### REQUIRED WORK
From the line below that contains "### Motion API" to the line that contains "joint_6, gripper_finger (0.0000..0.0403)", repeat every line exactly, both ends included, and nothing else.

### RECORDS TO USE
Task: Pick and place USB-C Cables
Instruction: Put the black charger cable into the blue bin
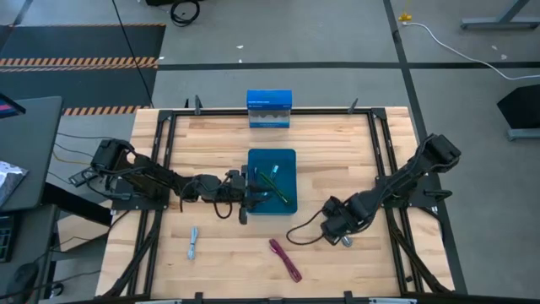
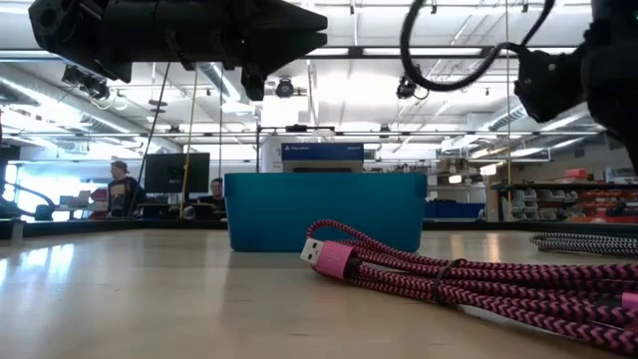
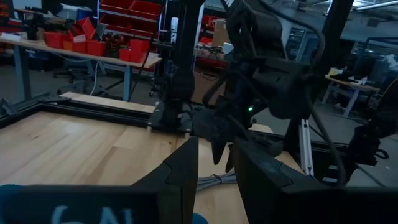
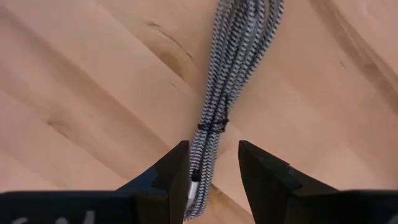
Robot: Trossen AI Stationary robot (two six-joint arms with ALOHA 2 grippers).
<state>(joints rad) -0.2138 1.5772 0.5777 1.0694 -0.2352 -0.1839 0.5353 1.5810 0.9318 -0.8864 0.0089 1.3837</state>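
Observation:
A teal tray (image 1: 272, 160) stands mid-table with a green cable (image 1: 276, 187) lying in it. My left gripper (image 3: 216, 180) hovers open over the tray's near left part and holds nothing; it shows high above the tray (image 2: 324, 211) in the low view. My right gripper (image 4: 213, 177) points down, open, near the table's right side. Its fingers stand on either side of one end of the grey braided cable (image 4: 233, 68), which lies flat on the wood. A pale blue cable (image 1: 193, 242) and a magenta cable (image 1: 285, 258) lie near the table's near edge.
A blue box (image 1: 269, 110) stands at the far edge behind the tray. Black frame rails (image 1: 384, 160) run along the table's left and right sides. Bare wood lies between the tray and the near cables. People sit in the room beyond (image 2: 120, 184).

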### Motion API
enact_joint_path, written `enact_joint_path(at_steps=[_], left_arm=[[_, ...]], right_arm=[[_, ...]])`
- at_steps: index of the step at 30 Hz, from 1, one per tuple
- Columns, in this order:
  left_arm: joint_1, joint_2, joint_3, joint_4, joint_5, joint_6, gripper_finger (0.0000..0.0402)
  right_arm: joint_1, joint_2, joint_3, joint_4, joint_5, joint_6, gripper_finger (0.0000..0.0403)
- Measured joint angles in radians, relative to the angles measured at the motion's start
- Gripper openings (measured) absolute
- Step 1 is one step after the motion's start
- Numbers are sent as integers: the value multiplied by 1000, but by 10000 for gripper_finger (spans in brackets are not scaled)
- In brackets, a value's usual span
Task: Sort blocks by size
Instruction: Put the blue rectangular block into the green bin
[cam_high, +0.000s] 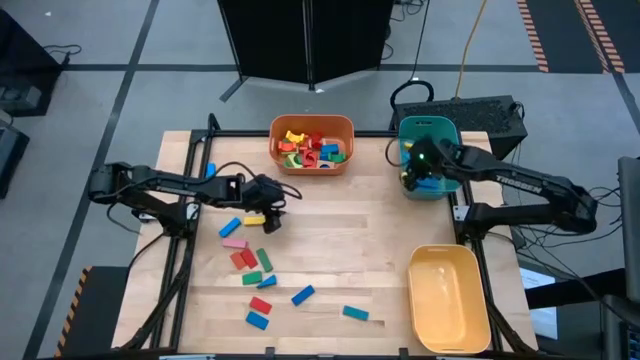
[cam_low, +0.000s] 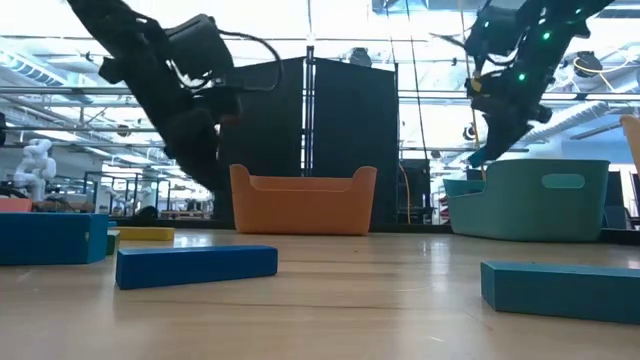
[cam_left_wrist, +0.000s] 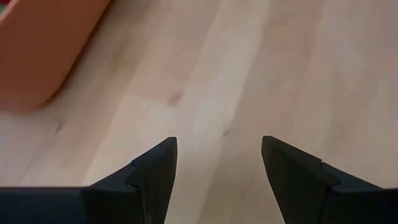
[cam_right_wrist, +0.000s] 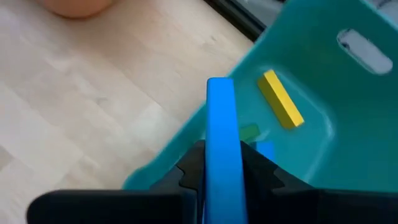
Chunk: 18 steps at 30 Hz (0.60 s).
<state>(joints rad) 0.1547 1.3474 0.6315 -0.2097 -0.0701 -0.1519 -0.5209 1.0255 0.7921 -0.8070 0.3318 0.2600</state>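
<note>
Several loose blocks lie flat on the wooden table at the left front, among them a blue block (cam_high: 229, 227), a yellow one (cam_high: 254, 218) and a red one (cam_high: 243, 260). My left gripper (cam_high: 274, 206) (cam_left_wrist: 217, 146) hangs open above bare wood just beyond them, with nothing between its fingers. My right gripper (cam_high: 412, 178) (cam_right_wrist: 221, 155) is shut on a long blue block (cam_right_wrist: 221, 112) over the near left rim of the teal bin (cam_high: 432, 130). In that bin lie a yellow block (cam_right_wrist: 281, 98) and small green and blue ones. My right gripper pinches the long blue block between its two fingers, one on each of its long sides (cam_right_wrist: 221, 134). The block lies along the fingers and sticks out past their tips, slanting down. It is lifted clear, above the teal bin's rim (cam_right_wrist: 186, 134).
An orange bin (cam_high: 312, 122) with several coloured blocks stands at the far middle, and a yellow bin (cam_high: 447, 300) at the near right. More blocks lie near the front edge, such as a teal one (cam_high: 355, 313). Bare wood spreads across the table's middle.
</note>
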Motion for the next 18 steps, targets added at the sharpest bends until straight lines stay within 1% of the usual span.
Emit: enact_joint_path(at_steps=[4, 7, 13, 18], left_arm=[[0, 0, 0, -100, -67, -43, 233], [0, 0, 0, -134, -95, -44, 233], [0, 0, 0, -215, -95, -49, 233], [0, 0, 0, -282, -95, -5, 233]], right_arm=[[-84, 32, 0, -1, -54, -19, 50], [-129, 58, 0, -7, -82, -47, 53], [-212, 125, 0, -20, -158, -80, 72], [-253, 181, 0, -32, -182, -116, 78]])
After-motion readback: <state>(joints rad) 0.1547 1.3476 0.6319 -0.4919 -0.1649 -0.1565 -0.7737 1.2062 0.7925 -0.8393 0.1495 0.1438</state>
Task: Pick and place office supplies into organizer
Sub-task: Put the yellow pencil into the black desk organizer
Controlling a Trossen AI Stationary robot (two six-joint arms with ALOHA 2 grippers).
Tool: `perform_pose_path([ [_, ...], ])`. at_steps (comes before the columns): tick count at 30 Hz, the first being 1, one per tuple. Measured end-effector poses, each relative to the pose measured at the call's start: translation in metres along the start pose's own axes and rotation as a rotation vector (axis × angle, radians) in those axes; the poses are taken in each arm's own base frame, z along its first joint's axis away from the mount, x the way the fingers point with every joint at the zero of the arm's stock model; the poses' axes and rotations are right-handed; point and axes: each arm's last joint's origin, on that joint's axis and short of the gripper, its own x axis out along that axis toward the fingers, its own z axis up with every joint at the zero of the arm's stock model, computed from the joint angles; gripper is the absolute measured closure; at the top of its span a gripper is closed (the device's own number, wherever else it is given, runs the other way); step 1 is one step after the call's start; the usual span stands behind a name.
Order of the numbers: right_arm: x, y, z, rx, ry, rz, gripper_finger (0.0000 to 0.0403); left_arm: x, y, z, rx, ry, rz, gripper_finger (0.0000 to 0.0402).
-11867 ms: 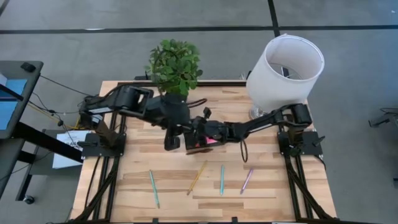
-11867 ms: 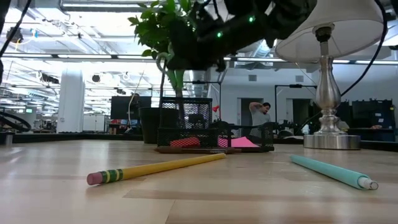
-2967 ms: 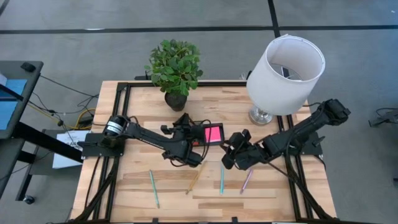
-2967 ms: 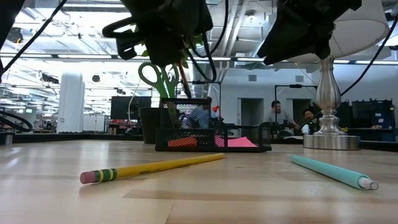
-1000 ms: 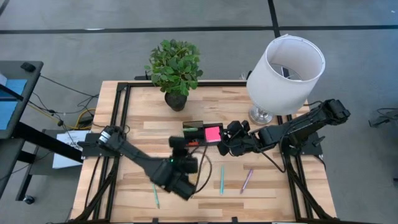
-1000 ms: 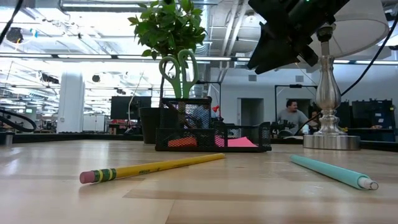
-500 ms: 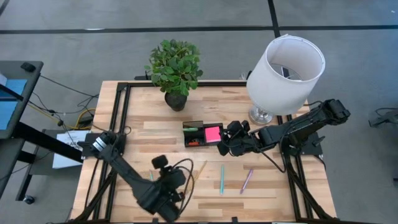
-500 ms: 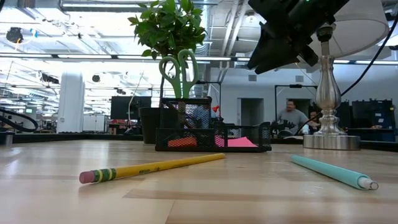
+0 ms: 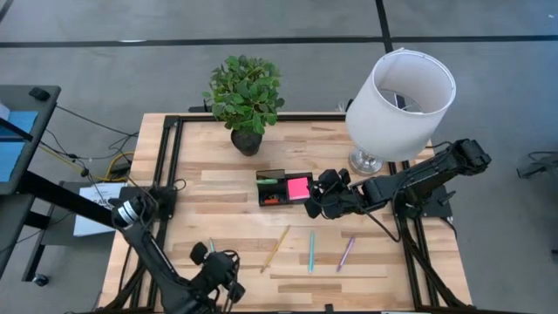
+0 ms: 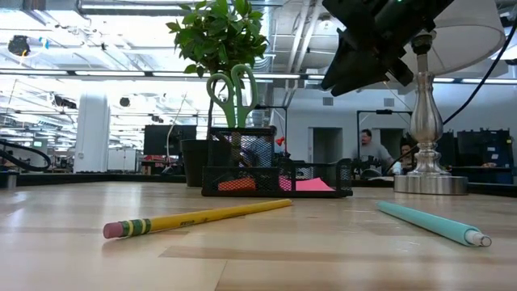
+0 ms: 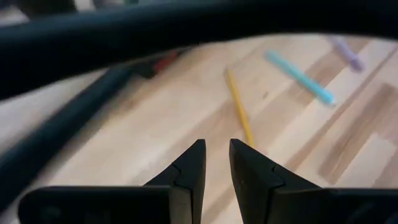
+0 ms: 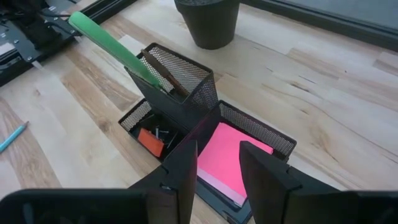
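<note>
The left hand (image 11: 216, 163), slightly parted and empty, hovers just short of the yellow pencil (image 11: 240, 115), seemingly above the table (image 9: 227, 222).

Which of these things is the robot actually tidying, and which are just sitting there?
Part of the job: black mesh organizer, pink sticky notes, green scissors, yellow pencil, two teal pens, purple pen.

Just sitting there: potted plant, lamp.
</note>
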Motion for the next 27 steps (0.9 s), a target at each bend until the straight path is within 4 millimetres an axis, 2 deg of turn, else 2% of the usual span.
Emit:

### EXERCISE RESPONSE
### Motion API
enact_joint_path, written `enact_joint_path(at_steps=[_], left_arm=[[_, ...]], right_arm=[[_, ...]])`
- at_steps: index of the step at 30 Hz, from 1, one per tuple
- Columns, in this order:
  left_arm: joint_1, joint_2, joint_3, joint_4, joint_5, joint_6, gripper_finger (0.0000..0.0402)
  right_arm: joint_1, joint_2, joint_3, joint_4, joint_5, joint_6, gripper_finger (0.0000..0.0403)

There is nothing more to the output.